Durant les presque deux siècles que dura la démocratie athénienne, aucun citoyen d'Athènes n'aurait été assez innocent pour vivre sous la coupe d'une oligarchie et de ses intérêts particuliers tout en se persuadant qu'il était le libre citoyen d'un régime démocratique. Personne n'ignorait en effet que l'émergence de tout pouvoir oligarchique condamnait par nature l'existence de toute démocratie réelle.
L'engagement personnel de chacun dans la vie politique des assemblées populaires garantissait pour le moins ce genre de lucidité.

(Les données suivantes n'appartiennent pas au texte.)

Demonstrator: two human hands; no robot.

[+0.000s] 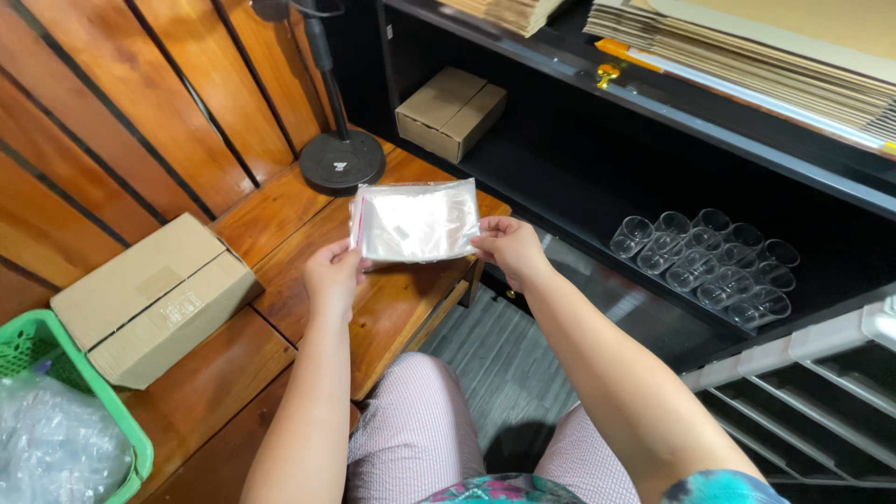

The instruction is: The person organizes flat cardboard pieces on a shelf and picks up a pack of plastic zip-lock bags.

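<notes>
Fingertips of both hands behind clear bag (416, 221)

You hold a clear plastic bag (416, 221) stretched between your left hand (333, 275) and right hand (509, 246), fingers pinching its lower corners.

**Around the wooden bench**

A closed cardboard box (154, 297) lies on the wooden bench (280, 210) at nine o'clock. A green basket (138, 457) of clear plastic sits at seven o'clock. A round black stand base (342, 161) rests at twelve o'clock, a smaller cardboard box (451, 112) just beyond it. Clear plastic cups (707, 266) cluster on the black shelf (597, 196) at three o'clock, with flattened cardboard sheets (756, 56) stacked above at one o'clock.
</notes>
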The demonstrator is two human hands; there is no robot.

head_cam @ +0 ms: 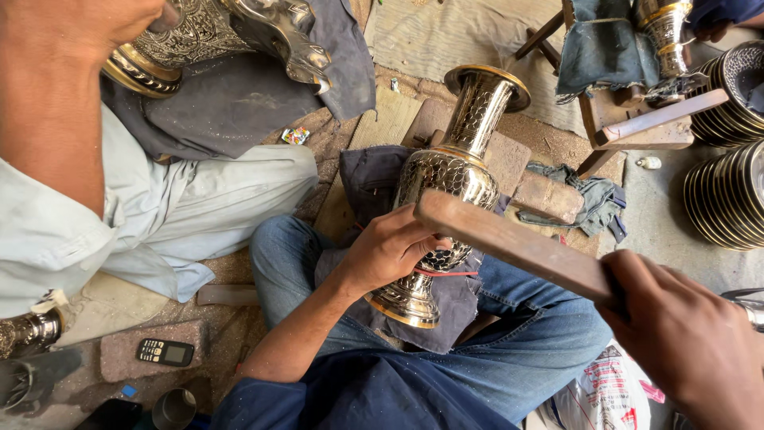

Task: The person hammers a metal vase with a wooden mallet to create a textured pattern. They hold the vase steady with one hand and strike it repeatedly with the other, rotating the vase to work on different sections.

Si diverses formes oligarchiques, durant cette période, tentèrent de s'emparer du pouvoir, elles durent le faire en leur nom et sans pouvoir prétendre d'aucune manière représenter la démocratie. La seule démocratie reconnue était en effet la démocratie directe qui bannissait (littéralement) toute forme de représentation et de pouvoir séparé du peuple des citoyens.
De quelle manière fonctionnait cette société dont le rayonnement dans l'histoire de l'humanité reste si essentiel, voilà ce que ce livre, aboutissement de vingt-cinq années de recherche, s'applique à mettre en lumière.

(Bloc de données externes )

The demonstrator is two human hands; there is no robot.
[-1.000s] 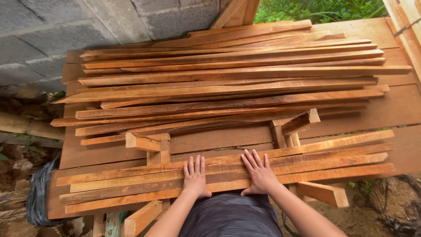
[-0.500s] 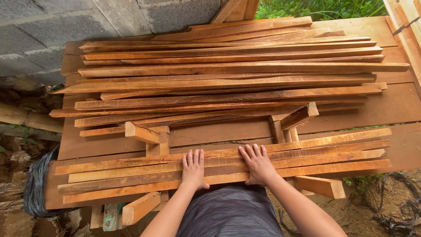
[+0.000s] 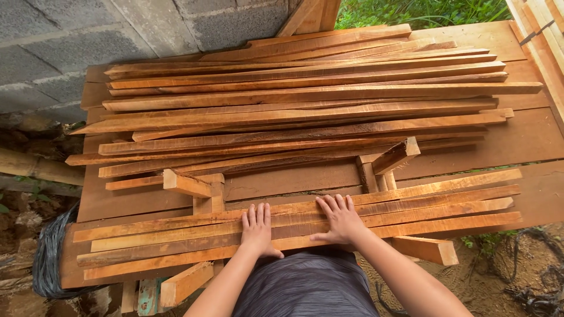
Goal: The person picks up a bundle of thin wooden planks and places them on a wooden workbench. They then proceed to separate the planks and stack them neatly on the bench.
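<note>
**Both palms down on the near row of slats**

The left hand (image 3: 257, 230) lies flat, fingers (image 3: 254, 215) straight and close together, gripping nothing, just pressing on the near slats (image 3: 176, 235). The right hand (image 3: 339, 220) does the same just beside it, fingers a little spread and angled toward the left. These long thin strips lie side by side along the front edge of the worktop (image 3: 529, 141), right before the person's body, resting on short wooden blocks (image 3: 187, 184).

To do this well, I'd judge even pressure matters: palms spread wide over several strips at once, so none rides up or skews, with the ends kept level at the right.

Behind them sits the big stack of slats (image 3: 305, 100), loosely piled, ends uneven, well apart from the hands. The worktop is rough planking. A grey block wall (image 3: 88, 41) stands at the far left, greenery (image 3: 423, 10) shows at top, bare earth below right, and a black bundle (image 3: 51, 252) hangs off the left corner.
</note>
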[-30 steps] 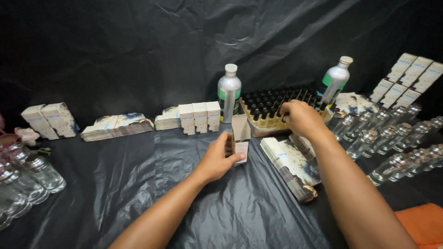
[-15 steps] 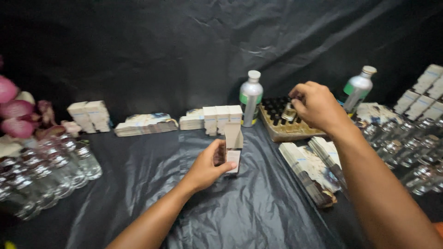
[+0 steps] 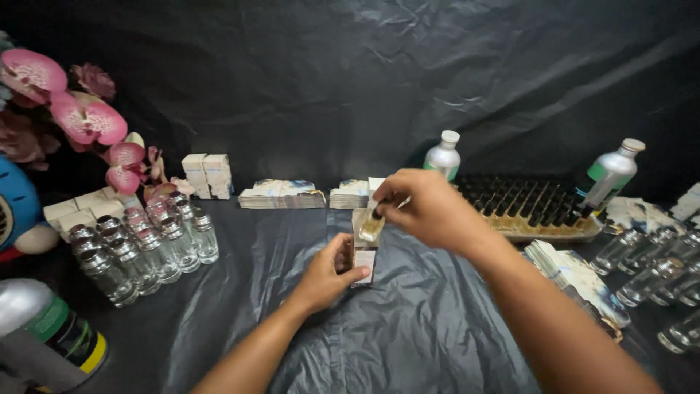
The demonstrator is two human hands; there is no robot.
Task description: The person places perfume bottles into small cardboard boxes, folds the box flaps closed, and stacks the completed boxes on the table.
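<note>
the left hand (image 3: 327, 273) is wrapped around a small open box (image 3: 364, 252) standing upright on the worktop (image 3: 408, 343) near its middle. the right hand (image 3: 430, 208) pinches a small vial (image 3: 372, 225) of yellowish liquid right at the box's open top. a tray of dark bottles (image 3: 536, 208) sits behind, clear glass bottles (image 3: 146, 248) to the left, flat cartons (image 3: 283, 194) at the back.
</note>
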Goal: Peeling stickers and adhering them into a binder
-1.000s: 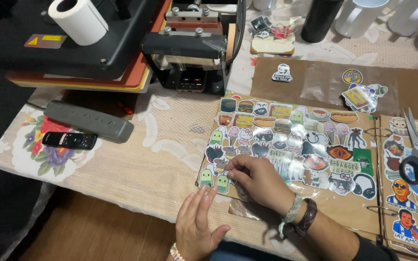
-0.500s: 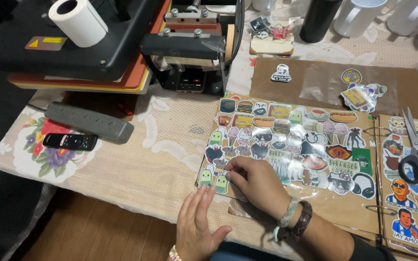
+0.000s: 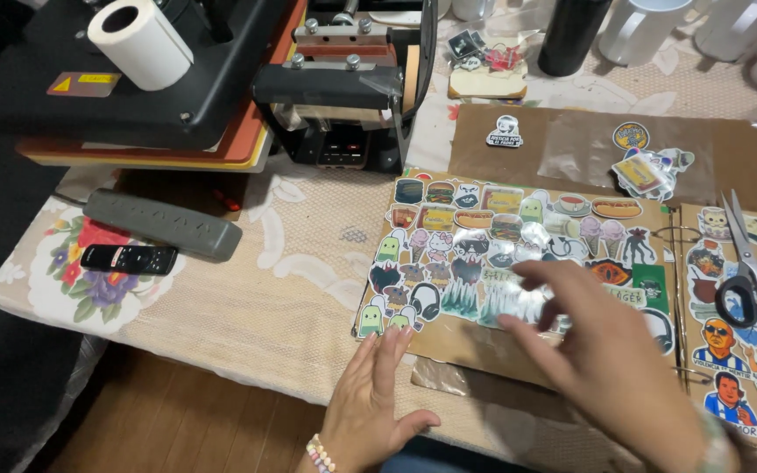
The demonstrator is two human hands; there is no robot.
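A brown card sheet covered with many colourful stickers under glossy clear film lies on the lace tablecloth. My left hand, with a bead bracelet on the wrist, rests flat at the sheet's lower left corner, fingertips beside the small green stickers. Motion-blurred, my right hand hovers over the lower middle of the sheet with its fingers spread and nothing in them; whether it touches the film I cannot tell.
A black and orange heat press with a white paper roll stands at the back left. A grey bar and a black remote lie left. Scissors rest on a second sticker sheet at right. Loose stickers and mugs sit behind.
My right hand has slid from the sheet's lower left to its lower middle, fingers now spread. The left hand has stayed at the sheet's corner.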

Quand à l'usage qu'il serait possible de faire de ce savoir en notre époque, voilà qui reste de notre entière responsabilité.
Beaucoup aimeraient faire abstraction, considérer comme accessoire ou subsidiaire, l’application stricte qui fut faite à Athènes de la démocratie directe ; séparer cette particularité politique se posant dans la durée, de l’extraordinaire grandeur de cette époque, de la prodigieuse floraison de la pensée, de l’art sous toutes les formes qui le caractérisent, et à tous les niveaux de la société.
Comment nier pourtant que dans une société où la citoyenneté est effective et quotidienne, où chacun a voix et pouvoir décisionnel sur l’organisation et le devenir de la cité au même titre que tout autre citoyen, où toutes confiscations et détournements de pouvoir au profit d’un groupe ou d’individus particuliers sont rendus impossibles, comment nier donc qu’une telle société se montrera incomparablement plus créative et vivante ; à tout moment, partout et pour tous.
Les partis, quels qu’ils soient, le nieront – les groupes d’intérêts et lobbys diverses le nieront – de même les communautarismes de tous poils, les politiciens «professionnels» - aussi la logique marchande et la domination implacable du «marché» qui ne domine que par la séparation du tous contres tous, par la servitude, et qui ne peut que haïr toute véritable démocratie.
Voilà donc bien les ennemis de la démocratie directe, ceux qui ne peuvent que vouloir la rejeter aux oubliettes ; ceux qui derrière leurs discours «démocratiques» méprisent profondément le peuple et font tout pour le rendre effectivement méprisable en le maintenant dans la servitude.